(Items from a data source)

____

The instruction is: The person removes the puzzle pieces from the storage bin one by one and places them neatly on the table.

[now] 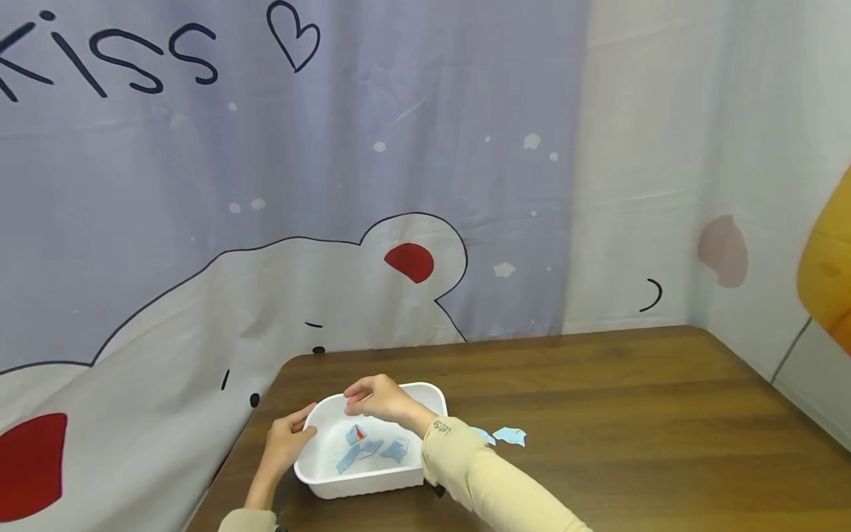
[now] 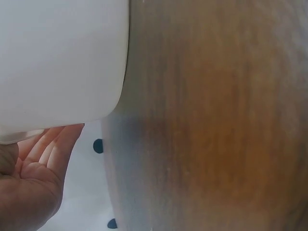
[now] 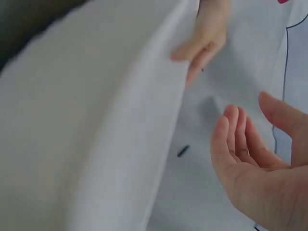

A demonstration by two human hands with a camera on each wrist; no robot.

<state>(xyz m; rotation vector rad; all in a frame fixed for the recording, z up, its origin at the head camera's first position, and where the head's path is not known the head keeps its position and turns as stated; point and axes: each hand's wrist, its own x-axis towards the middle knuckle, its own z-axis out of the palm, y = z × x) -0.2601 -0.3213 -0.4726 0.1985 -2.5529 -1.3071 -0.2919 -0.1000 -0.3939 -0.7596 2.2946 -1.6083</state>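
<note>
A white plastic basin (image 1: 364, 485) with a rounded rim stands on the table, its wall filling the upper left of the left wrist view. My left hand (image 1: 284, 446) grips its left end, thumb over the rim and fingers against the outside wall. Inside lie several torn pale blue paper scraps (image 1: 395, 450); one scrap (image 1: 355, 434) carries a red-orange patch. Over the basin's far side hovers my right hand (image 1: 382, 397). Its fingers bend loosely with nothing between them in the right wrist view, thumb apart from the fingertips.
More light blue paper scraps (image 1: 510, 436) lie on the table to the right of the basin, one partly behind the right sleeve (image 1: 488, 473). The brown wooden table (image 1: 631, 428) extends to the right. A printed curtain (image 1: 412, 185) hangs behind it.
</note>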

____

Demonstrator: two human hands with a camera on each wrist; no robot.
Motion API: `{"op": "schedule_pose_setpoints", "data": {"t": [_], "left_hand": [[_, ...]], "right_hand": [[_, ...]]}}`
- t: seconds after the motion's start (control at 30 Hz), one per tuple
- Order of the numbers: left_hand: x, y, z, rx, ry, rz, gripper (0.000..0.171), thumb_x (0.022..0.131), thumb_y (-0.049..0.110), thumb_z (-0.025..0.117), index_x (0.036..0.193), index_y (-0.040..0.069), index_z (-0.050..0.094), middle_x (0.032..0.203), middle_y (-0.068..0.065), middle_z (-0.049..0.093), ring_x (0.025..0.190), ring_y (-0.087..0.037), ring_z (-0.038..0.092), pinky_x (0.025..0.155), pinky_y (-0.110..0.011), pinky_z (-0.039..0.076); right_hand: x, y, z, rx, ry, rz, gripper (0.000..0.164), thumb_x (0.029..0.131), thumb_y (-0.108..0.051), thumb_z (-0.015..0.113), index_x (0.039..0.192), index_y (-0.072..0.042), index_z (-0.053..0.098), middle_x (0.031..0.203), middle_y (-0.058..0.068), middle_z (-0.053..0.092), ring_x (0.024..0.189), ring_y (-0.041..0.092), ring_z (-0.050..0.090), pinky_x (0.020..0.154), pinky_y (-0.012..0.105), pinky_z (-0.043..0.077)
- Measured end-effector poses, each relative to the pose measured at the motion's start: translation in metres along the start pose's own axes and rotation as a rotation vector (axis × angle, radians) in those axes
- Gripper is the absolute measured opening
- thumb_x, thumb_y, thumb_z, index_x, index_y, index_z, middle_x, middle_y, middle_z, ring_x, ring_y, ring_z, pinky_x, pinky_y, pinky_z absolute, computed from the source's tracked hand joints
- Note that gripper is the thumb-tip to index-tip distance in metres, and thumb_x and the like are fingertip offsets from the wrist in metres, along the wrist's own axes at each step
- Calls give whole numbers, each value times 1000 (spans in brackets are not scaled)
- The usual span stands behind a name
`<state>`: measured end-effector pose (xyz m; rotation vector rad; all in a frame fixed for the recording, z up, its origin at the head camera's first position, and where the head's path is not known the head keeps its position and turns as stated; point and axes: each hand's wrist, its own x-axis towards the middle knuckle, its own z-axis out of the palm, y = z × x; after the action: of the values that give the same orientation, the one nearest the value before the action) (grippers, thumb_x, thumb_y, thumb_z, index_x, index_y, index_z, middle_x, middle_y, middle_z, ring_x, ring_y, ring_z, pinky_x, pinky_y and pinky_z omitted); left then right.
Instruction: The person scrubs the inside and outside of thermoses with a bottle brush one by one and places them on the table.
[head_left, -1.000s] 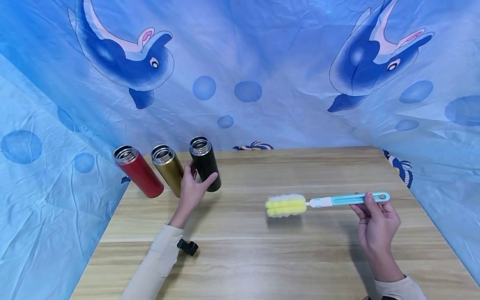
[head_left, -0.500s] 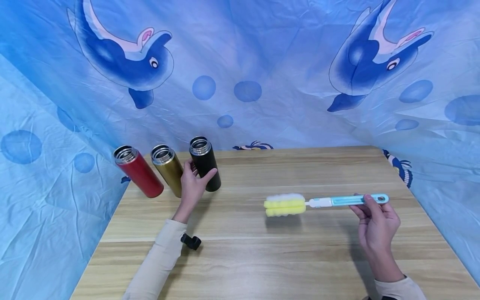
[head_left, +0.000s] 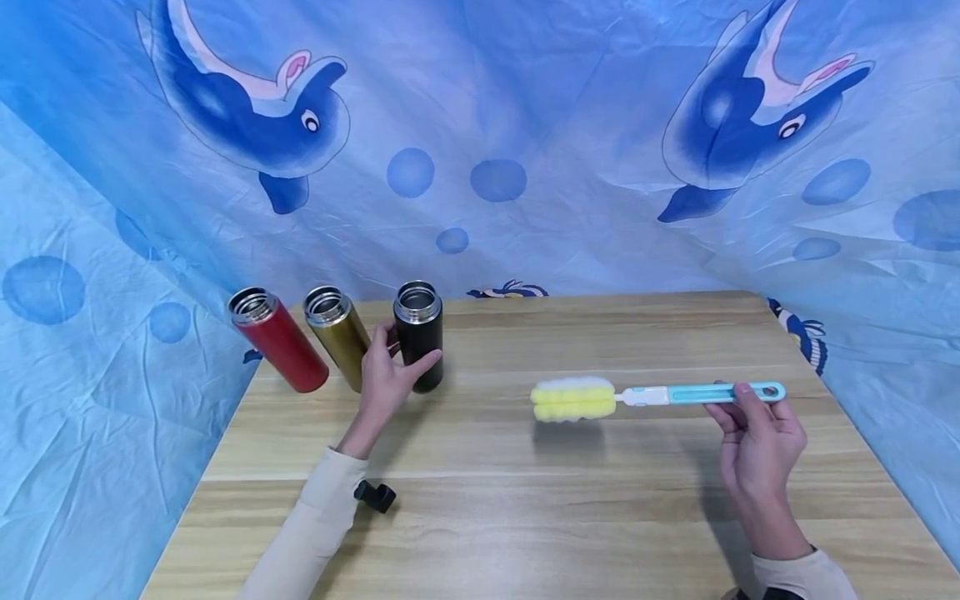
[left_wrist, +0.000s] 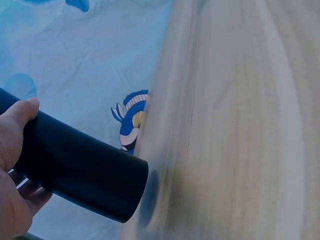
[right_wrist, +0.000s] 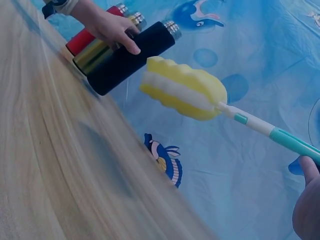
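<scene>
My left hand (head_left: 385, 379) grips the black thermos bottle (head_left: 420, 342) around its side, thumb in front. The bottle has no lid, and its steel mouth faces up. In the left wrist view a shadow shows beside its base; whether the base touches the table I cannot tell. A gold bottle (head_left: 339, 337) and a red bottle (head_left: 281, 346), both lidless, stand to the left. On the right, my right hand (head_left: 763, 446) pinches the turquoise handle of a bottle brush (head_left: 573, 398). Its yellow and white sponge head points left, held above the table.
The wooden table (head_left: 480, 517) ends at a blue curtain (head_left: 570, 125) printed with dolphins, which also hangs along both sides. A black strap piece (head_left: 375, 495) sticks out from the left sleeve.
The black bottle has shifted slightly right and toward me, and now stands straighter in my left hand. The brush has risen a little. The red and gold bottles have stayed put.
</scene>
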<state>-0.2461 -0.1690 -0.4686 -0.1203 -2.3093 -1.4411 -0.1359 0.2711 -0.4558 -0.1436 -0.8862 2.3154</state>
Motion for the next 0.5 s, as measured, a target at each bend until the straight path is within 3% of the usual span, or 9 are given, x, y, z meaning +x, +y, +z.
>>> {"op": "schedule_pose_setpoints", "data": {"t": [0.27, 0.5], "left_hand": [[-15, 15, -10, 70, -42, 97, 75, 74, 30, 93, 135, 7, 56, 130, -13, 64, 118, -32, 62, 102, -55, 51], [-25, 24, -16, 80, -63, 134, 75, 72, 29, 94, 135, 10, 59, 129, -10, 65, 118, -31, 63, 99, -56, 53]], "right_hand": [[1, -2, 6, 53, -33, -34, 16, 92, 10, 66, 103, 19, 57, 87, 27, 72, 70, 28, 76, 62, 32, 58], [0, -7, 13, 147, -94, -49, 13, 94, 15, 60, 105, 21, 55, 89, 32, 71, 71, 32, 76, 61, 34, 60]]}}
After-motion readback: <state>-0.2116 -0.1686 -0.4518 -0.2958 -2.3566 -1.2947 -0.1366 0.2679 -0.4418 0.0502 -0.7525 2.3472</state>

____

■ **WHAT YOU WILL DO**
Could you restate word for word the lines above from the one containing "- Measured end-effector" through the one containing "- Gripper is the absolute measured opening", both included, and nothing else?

■ **RESULT BELOW**
- Measured end-effector poses, each relative to the pose measured at the motion's start: translation in metres along the start pose's own axes and rotation as a rotation vector (axis × angle, radians) in those axes
- Gripper is the absolute measured opening

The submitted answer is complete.